The global bond rout intensified, the dollar strengthened and futures indicated U.S. equities will build on their biggest weekly jump in two years as investors further assess the implications of Donald Trump’s election to the American presidency. Japanese shares rallied after GDP data.
Sovereign bonds in Asia slid with U.S. Treasuries, extending a record debt selloff, amid speculation Trump’s plans to boost infrastructure spending will spur U.S. interest-rate hikes as economic growth and inflation pick up. Bloomberg’s dollar index climbed to a nine-month high as an earthquake weighed on New Zealand’s dollar and gold sank to a five-month low. The Topix index rose to its highest since April after Japan’s gross domestic product grew by more than economists forecast, while emerging-market assets slumped.
Trump’s election victory continues to send shockwaves through global markets, having already led to $1.2 trillion being wiped off the value of bonds worldwide last week as equities added about $1 trillion and industrial metals soared by the most in four years. At the same time, assets in developing nations are tumbling amid concern their exports will be hit by the prospect of more protectionist trade policies and monetary tightening in the U.S.
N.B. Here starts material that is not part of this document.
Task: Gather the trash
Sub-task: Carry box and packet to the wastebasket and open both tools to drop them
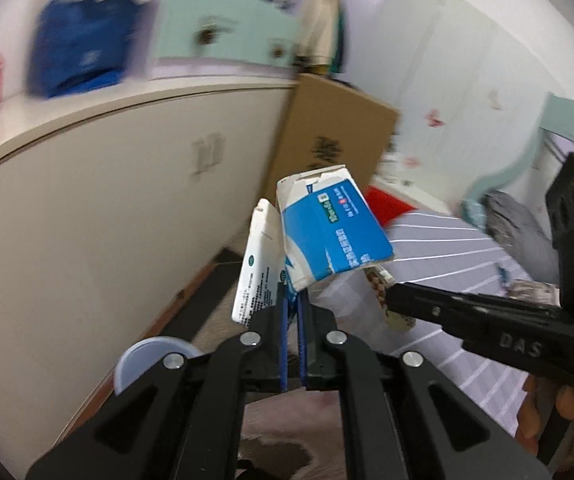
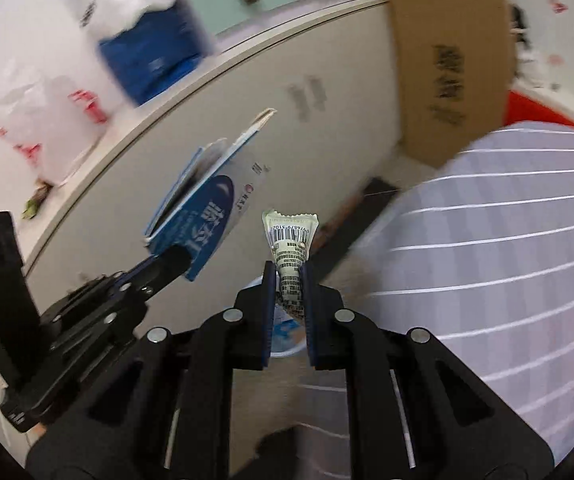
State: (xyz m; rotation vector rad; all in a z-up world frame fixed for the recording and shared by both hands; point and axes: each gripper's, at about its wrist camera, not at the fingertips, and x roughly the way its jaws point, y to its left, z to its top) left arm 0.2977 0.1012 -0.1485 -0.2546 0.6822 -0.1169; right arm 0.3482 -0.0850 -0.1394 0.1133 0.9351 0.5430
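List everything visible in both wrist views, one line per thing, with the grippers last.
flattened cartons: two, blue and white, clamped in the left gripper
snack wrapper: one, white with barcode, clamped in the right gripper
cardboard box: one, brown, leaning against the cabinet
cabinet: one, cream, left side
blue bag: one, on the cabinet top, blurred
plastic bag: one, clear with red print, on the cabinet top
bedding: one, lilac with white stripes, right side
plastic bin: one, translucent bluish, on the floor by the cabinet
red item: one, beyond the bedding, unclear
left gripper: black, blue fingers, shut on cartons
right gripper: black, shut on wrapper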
“Yields will continue to rise over the next year,” said Hiroki Shimazu, an economist and strategist at the Japanese unit of MCP Asset Management in Tokyo. “The fundamentals are very strong, particularly in the U.S. There are some signs of higher inflation pressures. Trump is pushing this phenomenon. ”
Stocks beat bonds by 4.8 percentage points last week, based on the MSCI World Index of equities in developed nations and the Bloomberg Barclays Global Aggregate Index. It was the biggest outperformance since December 2011.
Ten-year U.S. Treasury yields increased by four basis points to 2.19 percent as of 11:47 a.m. Tokyo time, the highest since early January. They surged 37 basis points last week, the most in three years, amid speculation fiscal stimulus planned by Trump will widen the budget deficit and stoke inflation.
Federal Reserve Vice Chairman Stanley Fischer said Friday that the central bank was close to achieving its goals of maximum employment and price stability, strengthening the case for an interest-rate increase. Pacific Investment Management Co. said the Fed may raise borrowing costs three times by the end of 2017, while futures traders see an 84 percent chance of a hike at the central bank’s December policy meeting.
“The Federal Reserve now face the conundrum of rising inflation expectations,” Chris Weston, chief market strategist in Melbourne at IG Ltd., said in an e-mail to clients. “What we saw last week was a genuine change in the thought process of many money managers, with some feeling we need to be prepared for inflation, while many others have been truly skeptical of the moves and note that while markets are firmly in the ‘hope’ phase there are great execution risks.”
Government debt extended losses in Asia, pushing benchmark bond yields in Australia, New Zealand and South Korea to their highest levels since at least April. China’s 10-year notes dropped for a seventh day, the longest losing streak in three years.
The Bloomberg Dollar Spot Index climbed 0.3 percent. The euro fell versus the greenback for a sixth day, its longest run of declines in six months, and the yen sank as much as 0.9 percent to its weakest level since early June. Japan’s economy expanded by an annualized 2.2 percent in the last quarter, exceeding the 0.8 percent expansion forecast in a Bloomberg survey and easing pressure on the Bank of Japan to add stimulus.
“The dollar is strengthening along with the rise in U.S. yields, reflecting expectations for economic expansion from fiscal spending,” said Yunosuke Ikeda, Nomura Holdings Inc.’s head of Japan foreign-exchange research in Tokyo. “Japan’s 2 percent growth can be used as a reason for the BOJ not lowering interest rates for a while.”
The kiwi dropped as much as 0.9 percent to a one-month low after a massive earthquake rocked New Zealand early Monday, killing two people and causing widespread damage. China’s yuan slid to its weakest level in six years.
S&P 500 Index futures rose 0.4 percent, pointing to further gains after the underlying benchmark had its biggest weekly jump in two years.
Japan’s Topix index climbed 1.4 percent, while benchmarks in Hong Kong, Indonesia and Singapore slid to their lowest levels in more than three months. Markets in India are closed for a holiday.
The Shanghai Composite Index rose to a 10-month high after a raft of Chinese economic data, while a gauge of the nation’s shares in Hong Kong fell to a three-month low. Industrial production rose 6.1 percent from a year earlier in October, compared with a median estimate of 6.2 percent in a Bloomberg survey, and retail sales climbed 10 percent. Fixed-asset investment increased 8.3 percent in the first 10 months of the year.
New Zealand’s S&P/NZX 50 Index added 0.5 percent, led by a 4 percent jump in construction company Fletcher Building Ltd. following the earthquake.